The current hullabaloo about horse meat which has been found in burger patties in some UK and Irish supermarkets is indicative of level of deception to which the mass media has risen: where Muslim and Jewish ritual slaughter is ignored but a great fuss is made over something as minor as horse meat.
The horse meat carry-on has even reached parliament, where David Heath, the farming minister announced that the Food Standards Agency is investigating how horsemeat was found in beefburger samples. Apparently they are “considering the need for legal action.”
Yet the strange thing is that the same people who make a fuss over horse meat (which is actually eaten as a regular meal in many parts of South America) refuse to say anything about the fact that most meat on UK supermarket shelves is ritually slaughtered according to bizarre Semitic rituals to appease Muslims and Jews alike.

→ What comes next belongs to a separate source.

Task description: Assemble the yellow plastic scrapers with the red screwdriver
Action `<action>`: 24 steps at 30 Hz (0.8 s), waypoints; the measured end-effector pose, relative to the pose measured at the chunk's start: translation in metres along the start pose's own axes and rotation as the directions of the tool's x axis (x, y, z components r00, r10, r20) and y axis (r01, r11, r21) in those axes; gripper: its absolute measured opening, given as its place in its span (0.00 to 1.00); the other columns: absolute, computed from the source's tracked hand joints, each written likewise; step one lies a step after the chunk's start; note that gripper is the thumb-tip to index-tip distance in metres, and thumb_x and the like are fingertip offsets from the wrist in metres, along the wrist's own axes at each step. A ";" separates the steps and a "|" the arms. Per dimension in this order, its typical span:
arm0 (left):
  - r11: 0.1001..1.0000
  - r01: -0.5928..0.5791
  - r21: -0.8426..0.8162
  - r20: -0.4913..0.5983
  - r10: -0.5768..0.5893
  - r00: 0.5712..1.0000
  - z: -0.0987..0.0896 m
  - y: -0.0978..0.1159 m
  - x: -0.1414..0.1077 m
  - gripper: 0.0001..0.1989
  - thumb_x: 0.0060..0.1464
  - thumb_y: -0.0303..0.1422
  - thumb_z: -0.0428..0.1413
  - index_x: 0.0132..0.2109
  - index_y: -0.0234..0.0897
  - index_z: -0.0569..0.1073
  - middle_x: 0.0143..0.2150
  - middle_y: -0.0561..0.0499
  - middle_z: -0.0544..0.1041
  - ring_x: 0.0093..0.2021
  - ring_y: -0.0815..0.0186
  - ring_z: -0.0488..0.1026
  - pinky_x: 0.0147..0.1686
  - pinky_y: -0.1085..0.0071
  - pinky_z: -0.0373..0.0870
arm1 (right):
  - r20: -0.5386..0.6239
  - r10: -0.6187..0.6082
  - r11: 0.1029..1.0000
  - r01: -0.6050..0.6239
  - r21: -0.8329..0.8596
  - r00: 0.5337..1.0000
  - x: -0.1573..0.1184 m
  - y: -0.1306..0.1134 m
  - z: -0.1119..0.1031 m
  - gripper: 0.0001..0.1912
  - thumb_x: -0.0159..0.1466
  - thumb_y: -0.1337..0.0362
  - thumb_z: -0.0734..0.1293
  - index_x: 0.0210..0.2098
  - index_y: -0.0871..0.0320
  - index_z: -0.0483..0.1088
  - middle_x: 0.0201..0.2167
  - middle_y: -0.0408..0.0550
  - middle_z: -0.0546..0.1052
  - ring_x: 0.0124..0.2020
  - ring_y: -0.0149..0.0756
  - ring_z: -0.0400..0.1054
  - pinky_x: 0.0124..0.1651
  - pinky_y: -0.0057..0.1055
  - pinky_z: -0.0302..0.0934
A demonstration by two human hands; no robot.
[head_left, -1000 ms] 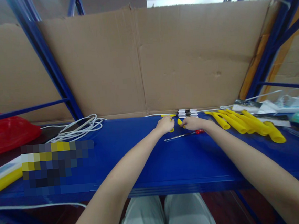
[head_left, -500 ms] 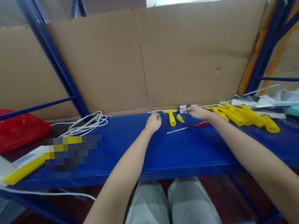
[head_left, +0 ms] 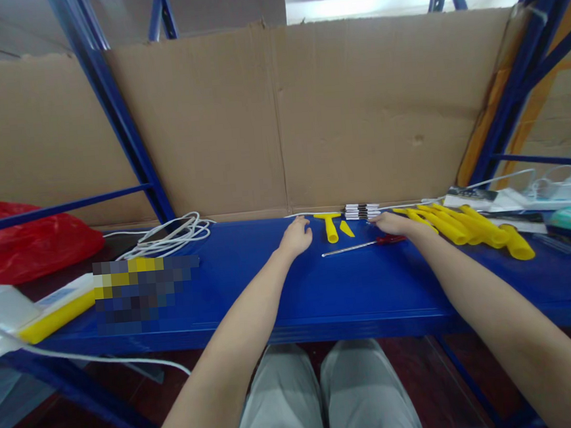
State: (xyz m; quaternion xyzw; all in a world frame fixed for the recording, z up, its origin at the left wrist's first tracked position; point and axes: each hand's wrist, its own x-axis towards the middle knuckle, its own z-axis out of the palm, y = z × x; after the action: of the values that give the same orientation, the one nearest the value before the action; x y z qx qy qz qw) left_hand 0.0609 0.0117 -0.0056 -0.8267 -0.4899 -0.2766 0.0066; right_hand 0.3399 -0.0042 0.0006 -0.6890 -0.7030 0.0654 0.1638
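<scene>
My left hand [head_left: 296,237] rests on the blue shelf top, fingers loosely bent and thumb apart, with nothing visible in it. Just right of it lies a yellow T-shaped plastic handle [head_left: 331,229], and beside that a small yellow pointed piece [head_left: 347,229]. My right hand [head_left: 389,223] is low over the surface, fingertips pinched together near a small stack of white and black pieces [head_left: 362,211]; what they hold is too small to make out. Under this hand lies a screwdriver [head_left: 350,249], its red handle partly shaded and its shaft pointing left.
Several yellow handles [head_left: 457,227] lie piled right of my right arm. White cable [head_left: 183,234] is coiled at the left, near a red plastic bag [head_left: 30,237] and a white-and-yellow device [head_left: 61,314]. Cardboard [head_left: 357,116] stands along the back between blue posts [head_left: 114,115].
My right hand has drawn back from the stack, a little right and nearer, uncovering more of it. My left hand stays in about the same place. The view has shifted slightly.
</scene>
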 end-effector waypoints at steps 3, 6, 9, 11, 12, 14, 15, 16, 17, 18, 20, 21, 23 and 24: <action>1.000 -0.025 -0.006 0.023 0.025 0.999 -0.001 0.002 -0.001 0.17 0.56 0.26 0.47 0.51 0.32 0.72 0.58 0.46 0.68 0.60 0.65 0.61 0.60 0.73 0.54 | 0.027 0.014 0.999 -0.013 -0.050 1.000 0.004 -0.004 0.004 0.22 0.59 0.72 0.57 0.50 0.61 0.70 0.54 0.52 0.69 0.56 0.41 0.62 0.59 0.39 0.51; 0.999 -0.050 -0.016 0.036 0.050 0.998 -0.002 0.003 -0.002 0.17 0.55 0.26 0.48 0.50 0.35 0.72 0.57 0.48 0.69 0.60 0.65 0.62 0.60 0.72 0.54 | 0.040 0.036 0.995 -0.032 -0.099 0.999 0.004 -0.009 0.006 0.23 0.59 0.71 0.56 0.52 0.60 0.68 0.56 0.52 0.67 0.57 0.42 0.60 0.60 0.39 0.50; 0.998 -0.065 -0.017 0.043 0.066 0.997 -0.003 0.004 -0.003 0.17 0.54 0.25 0.48 0.50 0.34 0.72 0.57 0.47 0.69 0.60 0.65 0.61 0.60 0.72 0.54 | 0.064 0.058 0.990 -0.049 -0.130 0.996 0.003 -0.015 0.005 0.22 0.61 0.68 0.55 0.51 0.62 0.69 0.56 0.54 0.67 0.57 0.43 0.60 0.60 0.38 0.51; 0.997 -0.075 -0.018 0.050 0.076 0.996 -0.003 0.004 -0.003 0.18 0.53 0.25 0.49 0.51 0.33 0.72 0.57 0.47 0.69 0.60 0.65 0.61 0.60 0.72 0.54 | 0.075 0.078 0.987 -0.067 -0.143 0.994 0.003 -0.019 0.004 0.21 0.62 0.65 0.54 0.49 0.64 0.70 0.54 0.57 0.69 0.56 0.45 0.62 0.58 0.39 0.53; 0.996 -0.081 -0.020 0.053 0.082 0.995 -0.003 0.005 -0.003 0.18 0.53 0.25 0.49 0.51 0.32 0.72 0.57 0.47 0.69 0.60 0.65 0.61 0.59 0.72 0.55 | 0.076 0.083 0.986 -0.071 -0.149 0.994 0.003 -0.021 0.004 0.21 0.62 0.64 0.54 0.49 0.65 0.71 0.53 0.59 0.69 0.55 0.46 0.62 0.58 0.40 0.53; 0.995 -0.092 -0.026 0.052 0.094 0.994 -0.004 0.005 -0.003 0.18 0.53 0.25 0.49 0.51 0.32 0.72 0.57 0.46 0.69 0.60 0.65 0.61 0.59 0.72 0.55 | 0.078 0.084 0.985 -0.071 -0.158 0.993 0.003 -0.026 0.004 0.22 0.62 0.63 0.54 0.48 0.66 0.71 0.52 0.60 0.70 0.54 0.47 0.63 0.56 0.41 0.55; 0.995 -0.096 -0.029 0.047 0.098 0.994 -0.004 0.006 -0.003 0.18 0.53 0.25 0.49 0.51 0.32 0.72 0.56 0.46 0.69 0.60 0.65 0.61 0.59 0.71 0.55 | 0.080 0.079 0.985 -0.066 -0.159 0.994 0.003 -0.029 0.004 0.22 0.62 0.62 0.54 0.48 0.66 0.71 0.52 0.60 0.70 0.53 0.47 0.64 0.55 0.40 0.56; 0.994 -0.100 -0.033 0.041 0.101 0.994 -0.004 0.006 -0.004 0.18 0.53 0.24 0.49 0.51 0.33 0.72 0.56 0.46 0.70 0.60 0.64 0.62 0.59 0.71 0.55 | 0.078 0.077 0.985 -0.064 -0.160 0.994 0.003 -0.032 0.005 0.23 0.63 0.62 0.54 0.48 0.66 0.71 0.52 0.60 0.70 0.53 0.47 0.64 0.55 0.40 0.57; 0.994 -0.103 -0.037 0.034 0.104 0.994 -0.004 0.007 -0.004 0.18 0.53 0.24 0.49 0.51 0.33 0.72 0.56 0.47 0.70 0.60 0.64 0.62 0.59 0.70 0.55 | 0.076 0.076 0.985 -0.063 -0.160 0.994 0.003 -0.036 0.007 0.23 0.63 0.61 0.53 0.48 0.66 0.71 0.53 0.60 0.70 0.53 0.47 0.64 0.54 0.39 0.57; 0.993 -0.109 -0.043 0.029 0.110 0.993 -0.004 0.007 -0.004 0.18 0.53 0.24 0.49 0.51 0.34 0.72 0.56 0.47 0.70 0.59 0.64 0.62 0.59 0.70 0.56 | 0.078 0.074 0.986 -0.060 -0.158 0.994 0.003 -0.039 0.008 0.23 0.63 0.61 0.53 0.48 0.66 0.71 0.53 0.59 0.70 0.53 0.47 0.64 0.54 0.39 0.57; 0.988 -0.141 -0.057 0.028 0.142 0.989 -0.005 0.010 -0.005 0.18 0.54 0.25 0.49 0.52 0.34 0.71 0.56 0.47 0.70 0.59 0.64 0.62 0.59 0.69 0.56 | 0.088 0.069 0.987 -0.055 -0.150 0.994 0.002 -0.043 0.010 0.23 0.64 0.60 0.52 0.48 0.64 0.71 0.53 0.58 0.70 0.53 0.46 0.64 0.55 0.39 0.56; 0.983 -0.171 -0.065 0.031 0.173 0.984 -0.004 0.013 -0.005 0.19 0.54 0.25 0.49 0.52 0.35 0.71 0.56 0.48 0.70 0.59 0.64 0.62 0.59 0.68 0.56 | 0.094 0.068 0.989 -0.054 -0.140 0.993 0.002 -0.045 0.011 0.23 0.64 0.60 0.52 0.48 0.64 0.71 0.53 0.57 0.70 0.53 0.46 0.64 0.55 0.39 0.56; 0.964 -0.255 -0.073 0.042 0.258 0.965 -0.003 0.019 -0.007 0.18 0.55 0.26 0.48 0.53 0.37 0.70 0.56 0.49 0.70 0.58 0.65 0.63 0.59 0.68 0.56 | 0.102 0.055 0.993 -0.045 -0.106 0.993 0.001 -0.045 0.012 0.24 0.65 0.59 0.51 0.49 0.63 0.70 0.53 0.56 0.70 0.54 0.44 0.63 0.56 0.37 0.55; 0.950 -0.304 -0.072 0.048 0.308 0.950 -0.001 0.023 -0.008 0.18 0.56 0.27 0.48 0.53 0.37 0.70 0.56 0.49 0.70 0.58 0.65 0.63 0.59 0.68 0.56 | 0.096 0.048 0.995 -0.039 -0.089 0.994 0.001 -0.045 0.011 0.24 0.66 0.58 0.51 0.50 0.63 0.70 0.54 0.56 0.69 0.55 0.43 0.63 0.57 0.36 0.54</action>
State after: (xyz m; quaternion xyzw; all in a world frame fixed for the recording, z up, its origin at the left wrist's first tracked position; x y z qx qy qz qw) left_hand 0.0758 -0.0074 -0.0023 -0.9002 -0.3468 -0.2631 0.0089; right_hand 0.2934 -0.0041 0.0046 -0.7067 -0.6971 0.0720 0.0976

While the Muslim halal ritual slaughter method is reasonably well-known to the public, the Jewish method of ritual slaughter, called shechita, is not. There is no reason for this, as the Muslim and Jewish methods are identical, and the lack of publicity for the shechita method of slaughter can only be ascribed to attempts to downplay it in the media.
Glimpses of the truth do however emerge every now and then, although mostly in the far left newspapers where there is less strict control on editorial content.
For example, in The Independent of 22 June 2009, an article by that paper’s consumer affairs correspondent revealed that religious slaughter by both Muslims and Jews was cruel.
“Religious slaughter techniques practised by Jews and Muslims are cruel and should be ended, says a scientific assessment from the Government’s animal welfare advisers,” the article said.
“The Farm Animal Welfare Council says that slitting the throats of the animals most commonly used for meat, chickens, without stunning, results in “significant pain and distress”. The committee, which includes scientific, agricultural and veterinary experts, is calling for the Government to launch a debate with Muslim and Jewish communities to end the practice.”
This call was echoed by the Federation of Veterinarians of Europe, who in an official paper on the topic, reviewed the scientific aspects of slaughter without prior stunning, in relation to animal welfare and food hygiene.
“FVE is of the opinion that from an animal welfare point of view, and out of respect for an animal as a sentient being, the practice of slaughtering animals without prior stunning is unacceptable under any circumstances, for the following reasons:
“Slaughter without stunning increases the time to loss of consciousness, sometimes up to several minutes. During this period of consciousness the animal can be exposed to unnecessary pain and suffering due to:
– exposed wound surfaces;
– the possible aspiration of blood and, in the case of ruminants, rumen content;
– the possible suffering from asphyxia after severing the n. phrenicus and n. vagus.
“Slaughter without prior stunning requires in most cases additional restraint, which may cause additional stress to an animal that is almost certainly already frightened.”
Not surprisingly, most European governments have backed down from banning ritual slaughter outright, mostly out of fear of offending Jews.
Nonetheless, kosher and halal ritual slaughter is, by any normal person’s measure, a barbaric and horrific way of slaughtering an animal, as the shechita video below demonstrates well.
It is good that people are upset that they have been sold horse meat instead of beef, but it would be even better if they rose up and objected to the fact that the rest of the meat they buy in supermarkets is slaughtered in this primitive and downright evil way.